Entreprise

Les travailleurs de NLMK à La Louvière ont lancé un mouvement de grève de deux jours ce lundi matin.

Au cœur de leurs revendications, le manque d'effectifs. Selon la FGTB, le cadre de travail des ouvriers engagés en CDI ne correspondant pas au cadre minimum de fonctionnement de l'entreprise sidérurgique. L'entreprise sidérurgique NLMK à La Louvière est en grève depuis lundi matin. Le mouvement de grogne des travailleurs a pour origine le blocage des négociations entre direction et syndicats sur le nombre d'ouvriers qui ne correspond pas au cadre minimum nécessaire pour faire fonctionner l'entreprise. Le passage de 20 intérimaire en CDI ne suffit pas, indique-t-on du côté syndical.
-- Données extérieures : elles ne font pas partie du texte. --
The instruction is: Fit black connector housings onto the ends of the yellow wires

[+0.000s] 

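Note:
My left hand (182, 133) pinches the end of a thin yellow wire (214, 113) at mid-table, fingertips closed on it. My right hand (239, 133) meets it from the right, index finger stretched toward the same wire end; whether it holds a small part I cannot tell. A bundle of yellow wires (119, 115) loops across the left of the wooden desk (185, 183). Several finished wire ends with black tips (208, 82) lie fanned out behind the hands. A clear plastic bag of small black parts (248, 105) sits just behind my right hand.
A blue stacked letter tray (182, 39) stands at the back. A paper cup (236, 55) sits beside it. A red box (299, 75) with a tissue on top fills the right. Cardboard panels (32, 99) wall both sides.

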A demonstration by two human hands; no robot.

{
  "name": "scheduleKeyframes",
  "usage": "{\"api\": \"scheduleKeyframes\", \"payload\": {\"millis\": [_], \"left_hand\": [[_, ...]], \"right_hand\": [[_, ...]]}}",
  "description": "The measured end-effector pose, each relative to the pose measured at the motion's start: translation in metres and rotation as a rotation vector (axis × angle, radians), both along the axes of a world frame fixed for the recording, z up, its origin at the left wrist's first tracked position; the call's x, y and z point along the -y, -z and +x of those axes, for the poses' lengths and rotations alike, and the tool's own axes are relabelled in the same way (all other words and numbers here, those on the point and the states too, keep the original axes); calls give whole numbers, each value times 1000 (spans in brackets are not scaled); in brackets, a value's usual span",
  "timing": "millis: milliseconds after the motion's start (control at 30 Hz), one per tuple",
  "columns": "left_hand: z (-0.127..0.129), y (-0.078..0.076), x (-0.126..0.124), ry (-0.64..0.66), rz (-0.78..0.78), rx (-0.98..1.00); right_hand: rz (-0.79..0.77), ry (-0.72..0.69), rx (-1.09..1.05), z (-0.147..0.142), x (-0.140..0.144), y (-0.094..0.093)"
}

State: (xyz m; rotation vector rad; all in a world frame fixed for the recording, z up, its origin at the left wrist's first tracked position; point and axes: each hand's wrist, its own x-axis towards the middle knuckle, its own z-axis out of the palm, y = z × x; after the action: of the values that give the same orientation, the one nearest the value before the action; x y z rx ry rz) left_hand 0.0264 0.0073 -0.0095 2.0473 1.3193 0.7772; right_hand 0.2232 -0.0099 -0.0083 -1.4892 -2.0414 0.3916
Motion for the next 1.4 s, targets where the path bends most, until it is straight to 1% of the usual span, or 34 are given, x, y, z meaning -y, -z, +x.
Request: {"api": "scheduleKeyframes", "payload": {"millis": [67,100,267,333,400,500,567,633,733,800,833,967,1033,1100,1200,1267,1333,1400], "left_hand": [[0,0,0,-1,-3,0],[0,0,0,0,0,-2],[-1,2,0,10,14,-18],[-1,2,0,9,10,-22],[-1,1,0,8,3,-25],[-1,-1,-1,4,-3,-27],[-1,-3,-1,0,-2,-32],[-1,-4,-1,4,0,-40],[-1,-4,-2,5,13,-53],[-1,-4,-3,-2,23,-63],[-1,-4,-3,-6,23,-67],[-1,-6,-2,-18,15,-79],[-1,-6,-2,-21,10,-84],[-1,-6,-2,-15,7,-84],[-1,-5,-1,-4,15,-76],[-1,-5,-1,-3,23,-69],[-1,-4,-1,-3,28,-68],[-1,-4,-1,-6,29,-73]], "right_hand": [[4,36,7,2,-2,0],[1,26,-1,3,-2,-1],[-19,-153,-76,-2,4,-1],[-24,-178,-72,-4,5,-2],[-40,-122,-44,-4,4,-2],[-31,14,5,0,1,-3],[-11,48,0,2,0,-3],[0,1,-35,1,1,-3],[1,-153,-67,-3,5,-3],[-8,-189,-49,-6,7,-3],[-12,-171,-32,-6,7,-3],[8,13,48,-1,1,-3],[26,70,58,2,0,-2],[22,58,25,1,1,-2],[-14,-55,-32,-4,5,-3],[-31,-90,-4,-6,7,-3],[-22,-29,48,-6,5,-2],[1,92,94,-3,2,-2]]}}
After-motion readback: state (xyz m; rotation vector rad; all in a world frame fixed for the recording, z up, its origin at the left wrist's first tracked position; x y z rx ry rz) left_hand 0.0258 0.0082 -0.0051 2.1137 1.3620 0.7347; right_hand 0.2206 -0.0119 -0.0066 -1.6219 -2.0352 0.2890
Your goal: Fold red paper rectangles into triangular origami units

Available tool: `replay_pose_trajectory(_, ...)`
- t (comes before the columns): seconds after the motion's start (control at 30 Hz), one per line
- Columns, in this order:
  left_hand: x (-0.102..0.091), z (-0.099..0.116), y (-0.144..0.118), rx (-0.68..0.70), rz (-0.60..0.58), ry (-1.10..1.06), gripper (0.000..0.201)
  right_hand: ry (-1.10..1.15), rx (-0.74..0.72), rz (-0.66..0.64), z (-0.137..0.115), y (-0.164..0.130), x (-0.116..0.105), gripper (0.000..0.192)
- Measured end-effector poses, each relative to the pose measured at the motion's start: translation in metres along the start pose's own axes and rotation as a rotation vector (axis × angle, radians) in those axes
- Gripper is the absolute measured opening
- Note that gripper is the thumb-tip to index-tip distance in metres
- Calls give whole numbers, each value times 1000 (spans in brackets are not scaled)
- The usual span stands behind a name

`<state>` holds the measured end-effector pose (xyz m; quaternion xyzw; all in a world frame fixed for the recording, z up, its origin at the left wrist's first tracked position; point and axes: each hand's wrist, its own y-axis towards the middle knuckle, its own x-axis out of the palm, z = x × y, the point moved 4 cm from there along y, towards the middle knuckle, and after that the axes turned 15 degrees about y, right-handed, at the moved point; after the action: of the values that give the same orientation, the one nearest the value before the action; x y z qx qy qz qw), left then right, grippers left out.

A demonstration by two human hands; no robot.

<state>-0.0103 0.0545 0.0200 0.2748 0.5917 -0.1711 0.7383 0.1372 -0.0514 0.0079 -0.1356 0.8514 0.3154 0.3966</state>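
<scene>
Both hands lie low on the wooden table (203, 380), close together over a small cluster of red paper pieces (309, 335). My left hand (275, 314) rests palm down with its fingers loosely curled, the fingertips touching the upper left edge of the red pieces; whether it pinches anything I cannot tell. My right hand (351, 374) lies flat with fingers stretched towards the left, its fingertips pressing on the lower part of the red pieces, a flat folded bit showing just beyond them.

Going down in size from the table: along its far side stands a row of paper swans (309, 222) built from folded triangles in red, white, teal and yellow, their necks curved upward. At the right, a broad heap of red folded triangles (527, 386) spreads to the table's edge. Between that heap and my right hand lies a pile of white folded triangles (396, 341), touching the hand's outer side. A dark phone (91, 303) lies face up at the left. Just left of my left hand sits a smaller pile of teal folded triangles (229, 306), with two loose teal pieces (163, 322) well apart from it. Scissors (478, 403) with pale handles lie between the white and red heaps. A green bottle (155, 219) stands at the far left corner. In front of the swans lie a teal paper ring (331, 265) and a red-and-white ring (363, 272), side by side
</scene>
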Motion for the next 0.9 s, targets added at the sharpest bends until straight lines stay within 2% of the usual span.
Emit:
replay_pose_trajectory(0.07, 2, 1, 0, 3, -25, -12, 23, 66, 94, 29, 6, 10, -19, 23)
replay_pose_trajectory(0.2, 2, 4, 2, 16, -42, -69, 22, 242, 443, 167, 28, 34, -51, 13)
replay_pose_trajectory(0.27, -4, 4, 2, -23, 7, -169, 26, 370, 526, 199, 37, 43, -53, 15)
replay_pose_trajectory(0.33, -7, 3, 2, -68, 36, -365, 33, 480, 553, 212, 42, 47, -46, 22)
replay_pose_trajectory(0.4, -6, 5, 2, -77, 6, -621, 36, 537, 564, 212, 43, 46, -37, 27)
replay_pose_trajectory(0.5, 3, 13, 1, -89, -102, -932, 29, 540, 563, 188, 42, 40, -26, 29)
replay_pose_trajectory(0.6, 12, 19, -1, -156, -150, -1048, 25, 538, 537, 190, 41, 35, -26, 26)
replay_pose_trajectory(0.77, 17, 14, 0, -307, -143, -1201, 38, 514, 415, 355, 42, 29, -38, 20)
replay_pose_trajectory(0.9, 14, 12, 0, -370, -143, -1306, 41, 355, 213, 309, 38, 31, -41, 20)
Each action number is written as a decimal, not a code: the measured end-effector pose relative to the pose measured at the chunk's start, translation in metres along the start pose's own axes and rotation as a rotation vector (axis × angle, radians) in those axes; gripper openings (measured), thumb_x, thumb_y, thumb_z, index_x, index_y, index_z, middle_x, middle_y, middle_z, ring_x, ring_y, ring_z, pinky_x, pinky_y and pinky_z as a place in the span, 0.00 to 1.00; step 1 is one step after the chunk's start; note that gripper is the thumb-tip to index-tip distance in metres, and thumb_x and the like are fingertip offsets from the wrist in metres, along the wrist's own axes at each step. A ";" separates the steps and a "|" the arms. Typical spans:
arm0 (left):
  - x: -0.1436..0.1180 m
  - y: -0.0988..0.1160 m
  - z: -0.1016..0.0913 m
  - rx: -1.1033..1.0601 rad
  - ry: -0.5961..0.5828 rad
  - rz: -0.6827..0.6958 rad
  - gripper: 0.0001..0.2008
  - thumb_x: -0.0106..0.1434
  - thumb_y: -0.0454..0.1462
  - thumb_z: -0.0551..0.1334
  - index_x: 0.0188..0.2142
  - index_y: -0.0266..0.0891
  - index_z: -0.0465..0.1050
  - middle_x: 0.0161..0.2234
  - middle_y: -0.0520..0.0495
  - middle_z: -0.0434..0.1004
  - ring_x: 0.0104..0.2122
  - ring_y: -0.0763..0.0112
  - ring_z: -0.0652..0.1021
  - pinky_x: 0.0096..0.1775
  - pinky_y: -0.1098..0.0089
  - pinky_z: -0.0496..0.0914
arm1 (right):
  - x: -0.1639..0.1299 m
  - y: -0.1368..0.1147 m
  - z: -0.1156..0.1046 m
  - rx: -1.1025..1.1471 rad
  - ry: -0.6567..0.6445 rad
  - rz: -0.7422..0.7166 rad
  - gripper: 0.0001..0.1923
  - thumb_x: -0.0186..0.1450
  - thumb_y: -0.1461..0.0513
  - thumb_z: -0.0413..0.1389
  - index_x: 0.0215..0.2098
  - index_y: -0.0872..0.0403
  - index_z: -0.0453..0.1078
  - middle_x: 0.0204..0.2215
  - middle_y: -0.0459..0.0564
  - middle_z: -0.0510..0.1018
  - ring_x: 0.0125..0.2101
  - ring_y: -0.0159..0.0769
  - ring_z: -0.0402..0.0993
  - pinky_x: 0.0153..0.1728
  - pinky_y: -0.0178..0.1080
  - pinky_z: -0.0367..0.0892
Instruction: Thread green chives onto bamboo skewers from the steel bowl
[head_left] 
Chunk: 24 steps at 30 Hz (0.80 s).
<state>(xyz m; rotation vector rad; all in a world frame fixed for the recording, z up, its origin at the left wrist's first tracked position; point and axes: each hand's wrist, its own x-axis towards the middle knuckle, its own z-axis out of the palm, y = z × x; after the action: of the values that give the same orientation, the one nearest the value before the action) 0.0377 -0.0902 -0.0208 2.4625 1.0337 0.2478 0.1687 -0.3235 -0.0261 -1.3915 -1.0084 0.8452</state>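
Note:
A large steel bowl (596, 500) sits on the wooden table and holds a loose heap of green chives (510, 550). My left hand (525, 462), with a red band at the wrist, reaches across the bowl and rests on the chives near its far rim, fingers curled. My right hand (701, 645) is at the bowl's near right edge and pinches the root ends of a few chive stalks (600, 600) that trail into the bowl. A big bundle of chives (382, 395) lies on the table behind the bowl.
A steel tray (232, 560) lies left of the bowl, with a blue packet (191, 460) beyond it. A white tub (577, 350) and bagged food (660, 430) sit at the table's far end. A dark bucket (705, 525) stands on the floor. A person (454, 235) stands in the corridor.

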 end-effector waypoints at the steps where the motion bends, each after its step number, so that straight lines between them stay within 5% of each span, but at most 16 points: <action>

Le mouvement de grève devrait se poursuivre mardi. Mercredi, les ouvriers seront absents car ils participeront à la manifestation nationale sur les pensions. Les syndicats attendent un retour de la direction de NLMK.

La direction regrette le mouvement de grève

La direction de NLMK La Louvière a regretté dans une communiqué le mouvement des travailleurs lancé ce lundi. Elle souligne par ailleurs sa volonté de pérenniser l'emploi sur le site de La Louvière. Dans son communiqué, la direction de l'entreprise sidérurgique NLMK à La Louvière regrette le mouvement de grève lancé lundi par les travailleurs. Elle indique sa volonté "d'améliorer l'efficacité opérationnelle du site de La Louvière" tout en discutant "depuis plusieurs mois avec la délégation syndicale d'une nouvelle organisation de travail."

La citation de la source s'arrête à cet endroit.